Whenever a line below holds the word "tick", copy that line.

• **Data listing**:
────────
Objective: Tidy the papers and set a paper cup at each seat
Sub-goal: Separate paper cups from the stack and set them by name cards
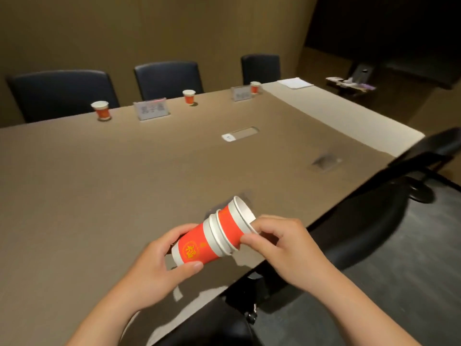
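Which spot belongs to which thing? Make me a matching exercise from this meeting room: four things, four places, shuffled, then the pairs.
Things:
1. stack of red paper cups
2. white papers
3. nearer name card
4. leftmost single cup

Places:
A. far right end of the table
B. held in both hands, lying tilted above the near edge
C. before the far left chair
D. between two cups on the far side

Pairs: 1-B, 2-A, 3-D, 4-C

cups: glossy red-and-white paper | table: matt smooth brown | chairs: dark, faintly shiny upholstery
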### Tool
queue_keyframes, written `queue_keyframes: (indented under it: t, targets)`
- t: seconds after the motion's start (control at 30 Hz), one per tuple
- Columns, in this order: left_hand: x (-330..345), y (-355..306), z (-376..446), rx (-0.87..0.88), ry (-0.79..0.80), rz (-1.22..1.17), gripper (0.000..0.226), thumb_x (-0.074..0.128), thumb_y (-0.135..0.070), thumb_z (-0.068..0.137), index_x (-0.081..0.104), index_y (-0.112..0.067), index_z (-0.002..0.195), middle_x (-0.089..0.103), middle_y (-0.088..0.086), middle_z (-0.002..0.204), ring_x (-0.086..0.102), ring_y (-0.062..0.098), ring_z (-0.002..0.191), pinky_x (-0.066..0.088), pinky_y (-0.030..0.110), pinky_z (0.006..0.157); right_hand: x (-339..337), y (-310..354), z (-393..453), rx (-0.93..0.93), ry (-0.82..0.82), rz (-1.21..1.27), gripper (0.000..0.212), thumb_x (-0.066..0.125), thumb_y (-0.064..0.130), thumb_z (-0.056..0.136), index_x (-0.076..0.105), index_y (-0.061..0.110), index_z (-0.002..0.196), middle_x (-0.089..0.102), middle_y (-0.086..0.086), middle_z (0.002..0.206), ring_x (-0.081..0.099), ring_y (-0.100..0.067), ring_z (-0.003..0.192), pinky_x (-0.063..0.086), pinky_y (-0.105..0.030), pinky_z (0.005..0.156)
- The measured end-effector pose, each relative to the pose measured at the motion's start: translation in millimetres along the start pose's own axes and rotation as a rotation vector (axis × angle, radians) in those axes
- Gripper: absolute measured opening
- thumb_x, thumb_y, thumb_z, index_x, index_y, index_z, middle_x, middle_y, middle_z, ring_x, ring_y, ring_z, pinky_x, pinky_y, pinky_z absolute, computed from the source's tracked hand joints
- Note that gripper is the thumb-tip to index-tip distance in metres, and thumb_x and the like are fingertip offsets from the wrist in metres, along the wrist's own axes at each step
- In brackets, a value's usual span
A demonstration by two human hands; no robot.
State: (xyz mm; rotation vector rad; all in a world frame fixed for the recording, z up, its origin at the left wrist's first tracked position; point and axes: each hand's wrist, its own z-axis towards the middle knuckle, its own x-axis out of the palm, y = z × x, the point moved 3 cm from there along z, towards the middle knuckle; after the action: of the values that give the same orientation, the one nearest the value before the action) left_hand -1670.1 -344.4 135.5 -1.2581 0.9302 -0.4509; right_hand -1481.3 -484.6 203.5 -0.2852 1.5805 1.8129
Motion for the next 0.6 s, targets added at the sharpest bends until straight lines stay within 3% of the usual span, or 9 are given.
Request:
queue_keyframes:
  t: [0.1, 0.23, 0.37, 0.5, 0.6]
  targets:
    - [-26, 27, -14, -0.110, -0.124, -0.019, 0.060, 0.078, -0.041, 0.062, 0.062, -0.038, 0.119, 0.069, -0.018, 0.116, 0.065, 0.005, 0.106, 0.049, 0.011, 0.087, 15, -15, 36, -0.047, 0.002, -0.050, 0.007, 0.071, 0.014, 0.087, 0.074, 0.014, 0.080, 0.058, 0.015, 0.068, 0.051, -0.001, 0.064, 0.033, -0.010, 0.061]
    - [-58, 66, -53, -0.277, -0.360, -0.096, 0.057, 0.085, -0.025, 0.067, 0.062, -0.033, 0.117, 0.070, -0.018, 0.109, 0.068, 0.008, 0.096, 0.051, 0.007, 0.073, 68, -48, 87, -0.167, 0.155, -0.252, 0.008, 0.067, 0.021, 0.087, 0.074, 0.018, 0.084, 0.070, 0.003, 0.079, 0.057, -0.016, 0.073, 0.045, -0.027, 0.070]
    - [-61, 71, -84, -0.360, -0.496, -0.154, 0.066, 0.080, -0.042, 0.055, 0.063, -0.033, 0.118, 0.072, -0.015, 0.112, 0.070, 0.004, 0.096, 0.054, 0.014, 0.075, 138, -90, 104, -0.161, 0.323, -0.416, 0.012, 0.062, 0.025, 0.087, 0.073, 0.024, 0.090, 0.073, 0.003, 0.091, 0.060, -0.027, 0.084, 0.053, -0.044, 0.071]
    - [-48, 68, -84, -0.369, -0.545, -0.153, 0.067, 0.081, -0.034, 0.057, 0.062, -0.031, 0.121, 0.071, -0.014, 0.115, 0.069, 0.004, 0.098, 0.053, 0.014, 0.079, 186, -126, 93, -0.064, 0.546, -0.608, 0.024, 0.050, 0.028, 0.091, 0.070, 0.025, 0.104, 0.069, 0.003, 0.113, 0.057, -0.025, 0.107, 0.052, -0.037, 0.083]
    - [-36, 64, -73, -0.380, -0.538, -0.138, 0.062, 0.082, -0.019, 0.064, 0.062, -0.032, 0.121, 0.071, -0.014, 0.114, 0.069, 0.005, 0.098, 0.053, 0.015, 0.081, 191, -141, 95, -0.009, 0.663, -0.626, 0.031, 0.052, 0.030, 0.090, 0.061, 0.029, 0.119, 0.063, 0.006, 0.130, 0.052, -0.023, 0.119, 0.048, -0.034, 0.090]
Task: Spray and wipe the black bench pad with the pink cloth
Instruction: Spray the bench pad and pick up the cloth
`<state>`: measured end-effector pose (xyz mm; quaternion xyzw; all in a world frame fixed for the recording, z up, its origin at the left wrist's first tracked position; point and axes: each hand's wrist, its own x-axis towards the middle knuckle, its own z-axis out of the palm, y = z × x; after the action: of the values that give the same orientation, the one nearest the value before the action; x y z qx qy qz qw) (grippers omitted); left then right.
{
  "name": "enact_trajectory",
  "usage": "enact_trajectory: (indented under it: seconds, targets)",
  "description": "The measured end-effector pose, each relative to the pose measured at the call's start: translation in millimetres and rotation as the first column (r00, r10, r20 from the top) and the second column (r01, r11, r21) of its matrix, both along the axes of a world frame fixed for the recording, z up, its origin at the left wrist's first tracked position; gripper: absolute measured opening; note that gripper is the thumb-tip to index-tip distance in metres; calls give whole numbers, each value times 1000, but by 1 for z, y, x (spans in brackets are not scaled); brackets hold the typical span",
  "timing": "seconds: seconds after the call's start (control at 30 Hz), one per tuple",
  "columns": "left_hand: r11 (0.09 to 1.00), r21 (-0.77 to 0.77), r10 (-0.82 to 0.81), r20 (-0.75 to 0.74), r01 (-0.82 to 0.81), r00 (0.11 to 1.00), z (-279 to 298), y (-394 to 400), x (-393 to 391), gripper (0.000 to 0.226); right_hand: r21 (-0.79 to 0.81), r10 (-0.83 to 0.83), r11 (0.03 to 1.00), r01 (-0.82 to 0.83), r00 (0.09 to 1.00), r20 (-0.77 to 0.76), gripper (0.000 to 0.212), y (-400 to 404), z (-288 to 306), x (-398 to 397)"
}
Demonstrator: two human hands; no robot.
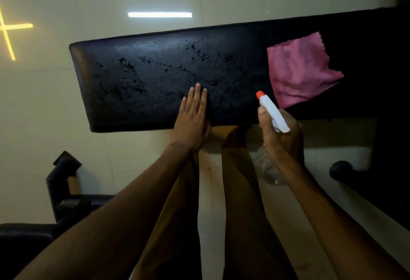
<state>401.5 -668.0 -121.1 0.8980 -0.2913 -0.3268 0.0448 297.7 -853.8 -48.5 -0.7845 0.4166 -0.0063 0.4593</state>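
The black bench pad (155,84) runs long across the view, its left end rounded off and standing clear over pale tiled floor (66,2); its right end runs into shadow and I cannot make out where it stops. The near long edge lies just in front of the person's bare legs (239,191), and the far edge has open floor beyond it. Beads of liquid (128,66) are scattered over the middle and left of the pad, thickest toward the far edge.

The left hand (192,119) lies flat on the pad at its near edge, fingers straight and close together, pointing away from the person, holding nothing. Open wet pad stretches away to its left and beyond its fingertips.

The right hand (280,137) grips a spray bottle (274,113) just off the near edge of the pad, fingers wrapped round the neck below the white head, the orange nozzle (259,94) pointing up and to the left over the pad. The clear body of the bottle hangs below the hand, blurred. No label or writing can be read on it.

The pink cloth (299,71) lies crumpled on the right part of the pad, just beyond the nozzle and touching neither hand; its edges are ragged.

Dark frame parts (64,182) stand on the floor at lower left. A white bar of light (159,14) and yellow crossed lines (6,28) shine off the tiles.
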Motion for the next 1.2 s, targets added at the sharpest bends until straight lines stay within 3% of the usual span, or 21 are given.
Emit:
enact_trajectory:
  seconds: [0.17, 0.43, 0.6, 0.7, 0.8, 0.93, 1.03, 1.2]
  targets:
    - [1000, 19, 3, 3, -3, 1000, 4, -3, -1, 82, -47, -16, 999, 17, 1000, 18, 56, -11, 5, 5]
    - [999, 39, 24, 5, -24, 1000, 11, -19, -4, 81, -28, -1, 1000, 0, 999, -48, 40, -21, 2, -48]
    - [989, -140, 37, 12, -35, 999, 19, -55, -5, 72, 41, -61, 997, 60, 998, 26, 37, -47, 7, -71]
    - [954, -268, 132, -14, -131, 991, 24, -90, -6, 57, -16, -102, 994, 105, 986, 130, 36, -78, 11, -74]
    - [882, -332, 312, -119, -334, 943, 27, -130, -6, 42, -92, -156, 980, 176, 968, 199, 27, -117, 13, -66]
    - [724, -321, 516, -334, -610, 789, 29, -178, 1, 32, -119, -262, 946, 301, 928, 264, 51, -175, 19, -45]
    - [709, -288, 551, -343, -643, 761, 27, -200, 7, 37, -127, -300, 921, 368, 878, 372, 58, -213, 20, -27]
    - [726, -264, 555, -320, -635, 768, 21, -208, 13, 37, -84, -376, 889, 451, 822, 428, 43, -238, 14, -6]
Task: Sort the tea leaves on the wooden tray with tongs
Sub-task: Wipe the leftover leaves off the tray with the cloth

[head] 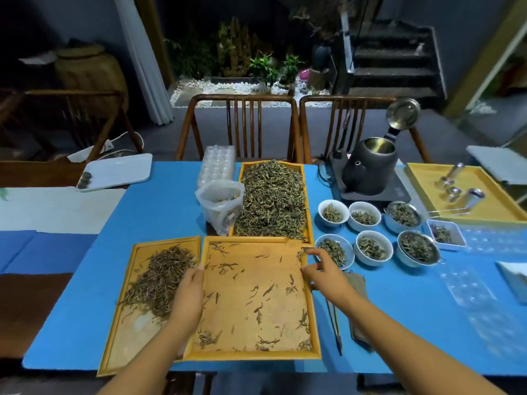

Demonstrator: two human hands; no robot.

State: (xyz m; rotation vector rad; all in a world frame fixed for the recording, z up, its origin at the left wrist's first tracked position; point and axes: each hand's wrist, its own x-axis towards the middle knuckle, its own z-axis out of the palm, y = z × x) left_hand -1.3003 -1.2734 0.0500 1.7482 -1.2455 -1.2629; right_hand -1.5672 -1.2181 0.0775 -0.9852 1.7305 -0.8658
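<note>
on wooden tray, sparse dark curled tea leaves, scattered

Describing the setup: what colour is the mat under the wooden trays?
Bright blue mat, clearest in the head view.

Lighting: strong overhead light on the desk; blue cover and wooden trays bright and saturated. Room beyond dim; far left corner and stairs at far right nearly black. Plants at far centre lit separately, mid-bright.
Shadows: soft and short, falling close under the bowls and kettle.
Glare: bright reflections on the kettle lid and on the metal tools at right; pale sheen on the white tray at far left.
Sharpness: centre fairly crisp; leaves soft in fine detail. Right edge smeared, clear plastic moulds blurred.
Distortion: wide-angle bowing; desk edges and chair backs curve, corners stretched.
</note>
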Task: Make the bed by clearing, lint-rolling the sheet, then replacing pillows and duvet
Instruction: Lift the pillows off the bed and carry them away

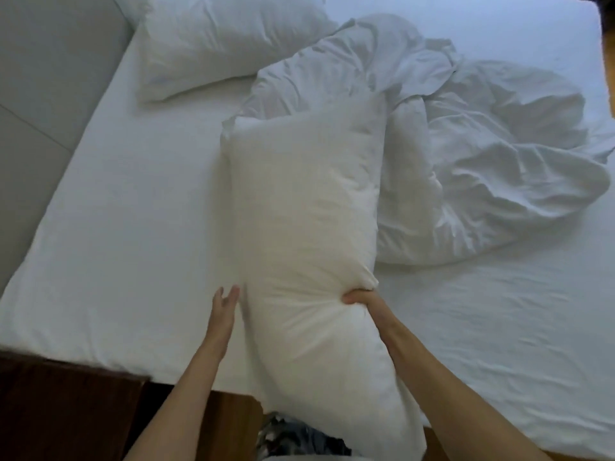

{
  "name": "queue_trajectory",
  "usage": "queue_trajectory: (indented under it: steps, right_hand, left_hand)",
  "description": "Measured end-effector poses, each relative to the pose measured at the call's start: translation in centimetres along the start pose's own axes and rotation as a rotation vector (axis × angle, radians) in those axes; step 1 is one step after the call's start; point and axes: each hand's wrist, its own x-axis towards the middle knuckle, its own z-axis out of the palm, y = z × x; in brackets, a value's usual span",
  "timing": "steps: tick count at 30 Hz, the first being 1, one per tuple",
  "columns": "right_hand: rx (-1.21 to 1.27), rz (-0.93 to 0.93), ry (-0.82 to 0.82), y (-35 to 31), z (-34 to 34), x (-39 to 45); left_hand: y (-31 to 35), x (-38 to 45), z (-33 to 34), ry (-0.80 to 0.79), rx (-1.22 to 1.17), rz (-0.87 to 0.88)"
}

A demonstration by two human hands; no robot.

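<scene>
While the right hand (pixel 357 298) clutches a bunched fold of the long, plump white fabric pillow (pixel 306 227), its long axis runs away from the person across the white fitted sheet (pixel 133 211). Left hand (pixel 226 299) hovers released beside it. Second white pillow (pixel 226 44) lies beyond; one crumpled white duvet (pixel 482 161) alongside.

**One head-worn view, looking down over the bed**

A single wide-angle camera on the person's head looks forward and steeply down from the bed's (pixel 109 207) near edge. It sits close: both forearms rise from the bottom of the frame. Straight edges bow toward the corners. No second view shares the scene.
</scene>
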Motion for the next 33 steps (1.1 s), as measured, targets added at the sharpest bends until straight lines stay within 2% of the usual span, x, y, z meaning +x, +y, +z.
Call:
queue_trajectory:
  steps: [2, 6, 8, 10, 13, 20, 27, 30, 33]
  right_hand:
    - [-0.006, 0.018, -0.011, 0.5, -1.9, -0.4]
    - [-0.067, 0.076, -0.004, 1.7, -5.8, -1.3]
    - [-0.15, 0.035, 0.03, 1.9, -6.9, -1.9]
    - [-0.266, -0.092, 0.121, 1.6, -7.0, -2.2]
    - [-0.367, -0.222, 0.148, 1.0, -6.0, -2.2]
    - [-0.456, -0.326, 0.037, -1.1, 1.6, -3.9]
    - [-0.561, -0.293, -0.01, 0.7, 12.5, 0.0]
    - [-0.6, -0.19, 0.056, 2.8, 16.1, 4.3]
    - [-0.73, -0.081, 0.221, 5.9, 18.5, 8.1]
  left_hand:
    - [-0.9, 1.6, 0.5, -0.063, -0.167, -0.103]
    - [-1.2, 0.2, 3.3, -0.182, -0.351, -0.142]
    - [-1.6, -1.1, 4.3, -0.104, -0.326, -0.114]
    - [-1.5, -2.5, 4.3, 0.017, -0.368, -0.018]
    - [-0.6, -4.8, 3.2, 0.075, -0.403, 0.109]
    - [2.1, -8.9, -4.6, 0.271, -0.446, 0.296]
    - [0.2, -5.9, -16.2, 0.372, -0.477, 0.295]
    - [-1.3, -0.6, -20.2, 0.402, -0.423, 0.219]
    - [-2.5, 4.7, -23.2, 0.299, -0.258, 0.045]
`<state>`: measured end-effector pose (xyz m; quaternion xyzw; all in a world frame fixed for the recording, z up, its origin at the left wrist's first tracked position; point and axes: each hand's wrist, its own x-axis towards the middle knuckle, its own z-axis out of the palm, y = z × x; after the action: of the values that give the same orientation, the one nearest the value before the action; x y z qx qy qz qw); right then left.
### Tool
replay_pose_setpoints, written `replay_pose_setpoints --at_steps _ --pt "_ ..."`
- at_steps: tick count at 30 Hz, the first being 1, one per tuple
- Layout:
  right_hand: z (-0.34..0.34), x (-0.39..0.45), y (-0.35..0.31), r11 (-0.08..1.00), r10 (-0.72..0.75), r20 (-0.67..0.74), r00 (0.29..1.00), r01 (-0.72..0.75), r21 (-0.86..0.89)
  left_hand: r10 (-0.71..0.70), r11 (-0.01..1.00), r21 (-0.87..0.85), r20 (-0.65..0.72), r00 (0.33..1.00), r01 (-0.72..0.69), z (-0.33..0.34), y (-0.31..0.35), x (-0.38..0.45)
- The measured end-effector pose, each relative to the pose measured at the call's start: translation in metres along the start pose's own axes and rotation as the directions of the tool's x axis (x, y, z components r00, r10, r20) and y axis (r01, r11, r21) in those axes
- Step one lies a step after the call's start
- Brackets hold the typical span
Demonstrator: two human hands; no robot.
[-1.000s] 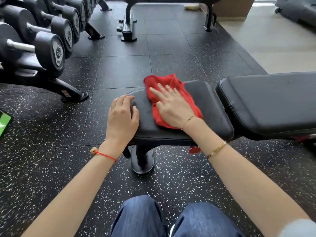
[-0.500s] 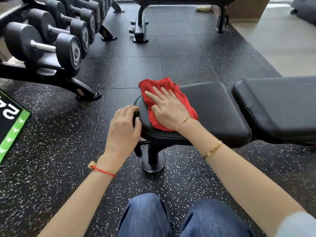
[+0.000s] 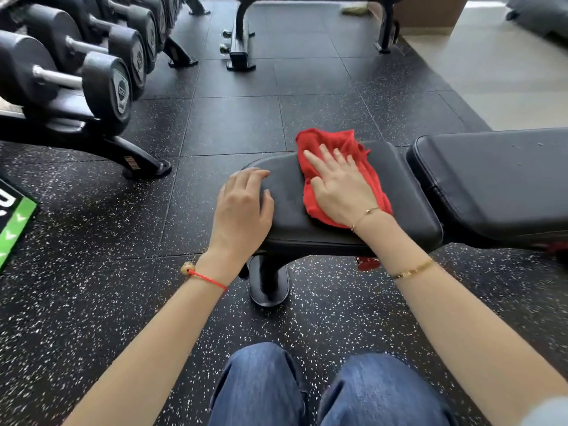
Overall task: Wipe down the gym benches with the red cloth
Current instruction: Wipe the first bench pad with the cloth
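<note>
A red cloth [image 3: 325,142] lies crumpled on the black seat pad [image 3: 408,198] of a gym bench. My right hand [image 3: 341,186] presses flat on the cloth with its fingers spread, near the pad's far edge. My left hand [image 3: 242,210] rests on the rounded left end of the seat pad, its fingers curled over the edge. The bench's longer back pad [image 3: 498,179] runs off to the right, separated from the seat by a narrow gap.
A dumbbell rack [image 3: 101,84] with several dumbbells stands at the left. Another bench frame [image 3: 241,44] stands at the back. A green and black mat [image 3: 15,229] lies at the left edge. The bench's foot [image 3: 269,287] and my knees in jeans [image 3: 261,385] are below.
My right hand slid the red cloth towards the seat's left end, then back right to the pad's middle. My left hand stayed on the seat's left end.
</note>
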<state>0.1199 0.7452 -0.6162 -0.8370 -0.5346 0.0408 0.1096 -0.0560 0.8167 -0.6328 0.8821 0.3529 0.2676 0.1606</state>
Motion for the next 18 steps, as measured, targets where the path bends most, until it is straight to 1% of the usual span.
replay_pose_setpoints --at_steps 3,5,7,10,12,14,16,18 --pt "0.002 -0.036 -0.001 0.991 -0.132 -0.013 0.991 0.132 0.016 0.000 1.000 -0.006 0.002 1.000 0.000 0.008 0.006 0.014" --pt "-0.002 -0.057 0.013 0.988 -0.150 -0.021 0.988 0.151 0.031 -0.001 1.000 -0.008 0.004 1.000 0.001 0.014 0.009 0.020" --pt "-0.007 -0.062 0.032 0.995 -0.093 -0.032 0.995 0.095 0.045 0.015 1.000 0.004 0.016 1.000 -0.015 0.019 0.011 0.023" --pt "-0.011 -0.040 0.057 0.998 0.054 -0.030 0.998 -0.053 0.043 0.034 0.999 0.033 0.021 0.999 -0.035 0.024 0.010 0.021" --pt "-0.013 -0.013 0.061 0.989 0.148 -0.021 0.989 -0.148 0.032 0.028 0.999 0.040 0.007 1.000 -0.028 0.026 0.010 0.020" --pt "-0.013 0.009 0.053 0.983 0.181 -0.013 0.983 -0.181 0.009 0.015 0.999 0.042 -0.012 1.000 -0.014 0.028 0.011 0.020" --pt "-0.010 0.014 0.040 0.991 0.133 -0.010 0.991 -0.133 0.013 0.008 0.999 0.044 -0.026 1.000 -0.007 0.029 0.011 0.021" --pt "-0.005 -0.003 0.029 0.999 0.027 -0.015 1.000 -0.027 0.022 0.005 0.999 0.041 -0.036 0.999 -0.003 0.030 0.009 0.021"
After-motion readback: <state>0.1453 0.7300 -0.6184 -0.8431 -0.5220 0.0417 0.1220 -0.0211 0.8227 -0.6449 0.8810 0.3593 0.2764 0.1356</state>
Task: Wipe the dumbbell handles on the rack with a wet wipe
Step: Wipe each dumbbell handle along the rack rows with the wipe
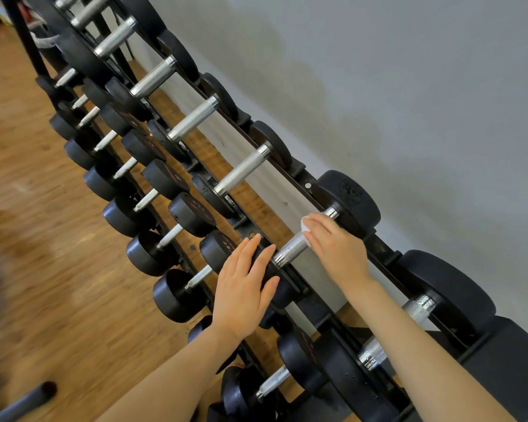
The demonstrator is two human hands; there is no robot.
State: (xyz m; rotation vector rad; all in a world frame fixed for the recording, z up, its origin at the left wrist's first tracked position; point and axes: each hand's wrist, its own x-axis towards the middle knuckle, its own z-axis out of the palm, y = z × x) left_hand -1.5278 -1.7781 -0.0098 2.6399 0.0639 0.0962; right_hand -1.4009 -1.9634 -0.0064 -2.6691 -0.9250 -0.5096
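Top tier of a black dumbbell rack [290,175] that runs diagonally along a grey wall [409,86]; a row of black-headed dumbbells lies across it, each with a knurled metal handle. The right hand [337,248] lies over the handle [291,248] of one dumbbell near the near end of the rack; its fingers curl over the bar and press a white wet wipe [306,228] against it, the wipe showing only as a small fold beneath the fingertips, close to the far head [348,202] of that dumbbell. The left hand [246,284] rests flat on the near black head [223,248] of the same dumbbell; its fingers are straight and slightly spread, gripping nothing. The bare part of the handle shows between the two hands. A neighbouring handle [241,172] further along the tier lies untouched; another handle [418,309] shows partly behind the right forearm. A lower tier [153,190] holds smaller dumbbells above a wooden floor [43,239]; a dark bar end [28,397] shows at the lower left corner.
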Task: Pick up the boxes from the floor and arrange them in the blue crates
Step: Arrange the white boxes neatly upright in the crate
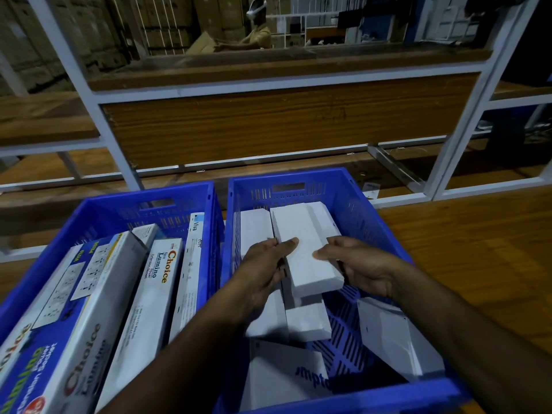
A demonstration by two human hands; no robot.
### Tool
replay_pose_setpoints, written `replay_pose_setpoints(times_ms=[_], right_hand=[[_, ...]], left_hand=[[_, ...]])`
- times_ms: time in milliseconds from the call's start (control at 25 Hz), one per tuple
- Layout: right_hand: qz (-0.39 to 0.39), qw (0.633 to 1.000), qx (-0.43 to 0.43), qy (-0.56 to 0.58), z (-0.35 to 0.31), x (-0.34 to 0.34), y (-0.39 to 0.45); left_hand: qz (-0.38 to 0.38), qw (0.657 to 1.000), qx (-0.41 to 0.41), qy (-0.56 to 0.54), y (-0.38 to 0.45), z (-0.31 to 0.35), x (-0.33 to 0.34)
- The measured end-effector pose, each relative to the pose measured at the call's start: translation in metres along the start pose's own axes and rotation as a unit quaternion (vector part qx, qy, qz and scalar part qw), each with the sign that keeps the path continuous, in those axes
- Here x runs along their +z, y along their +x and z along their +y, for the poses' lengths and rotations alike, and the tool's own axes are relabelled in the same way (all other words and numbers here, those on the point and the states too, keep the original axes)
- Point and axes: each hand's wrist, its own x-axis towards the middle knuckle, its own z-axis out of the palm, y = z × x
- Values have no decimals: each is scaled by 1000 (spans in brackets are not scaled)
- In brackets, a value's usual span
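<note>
Bare crate floor [346, 330] between boxes [307, 321]

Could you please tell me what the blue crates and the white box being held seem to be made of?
The right blue crate looks like moulded plastic: glossy walls, slotted vents, a handle cutout. The white box, held by the left hand and right hand, looks like matte paperboard, with crisp folded edges.

Both hands, left hand [263, 264] and right hand [358, 264], gripped a white box [307, 249] over the right blue crate [370, 210]; printed boxes [149, 294] filled the left blue crate [98, 210] at nine o'clock
</note>
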Motion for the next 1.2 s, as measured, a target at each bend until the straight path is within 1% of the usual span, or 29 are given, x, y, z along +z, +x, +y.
replay_pose_setpoints(times_ms=[120,240,320,400,480,560,600,680,760,880,920,1040,1120,1200], right_hand=[[12,1000,-17,6,2,7,-1],[20,998,-57,-19,3,11,-1],[4,995,-95,-41,1,13,-5],[-24,988,-144,-57,-1,16,-10],[-50,969,-207,-122,0,18,-15],[-49,940,-263,-210,1,19,-19],[-42,930,-282,-234,0,20,-20],[-30,924,-299,-236,1,20,-19],[-18,931,-287,-225,3,21,-17],[3,950,-221,-222,8,20,-9],[16,953,-199,-229,11,19,-6],[39,968,-110,-223,18,14,8],[53,981,-52,-181,20,13,14],[68,983,12,-170,19,15,10]], left_hand=[[-19,1000,18,16,-3,3,1],[12,999,10,34,1,1,-1],[27,999,15,38,4,0,-2],[26,1000,11,8,2,2,-1],[-14,999,-4,-48,-2,7,-2],[-58,994,-15,-92,-6,11,-2],[-72,992,-16,-106,-7,12,-2],[-90,989,-11,-119,-8,13,-3],[-79,992,-10,-96,-7,12,-2],[-21,999,-26,7,-6,9,0],[-14,999,-31,40,-4,6,-1],[-11,993,-57,98,-1,-3,-1],[16,991,-55,119,0,-3,-2],[31,988,-54,139,0,-3,-3]])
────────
• **Result of the exercise**:
  "timing": "steps: tick count at 30 Hz, the first being 1, one per tuple",
- at_steps: tick count at 30 Hz, the first being 1, one per tuple

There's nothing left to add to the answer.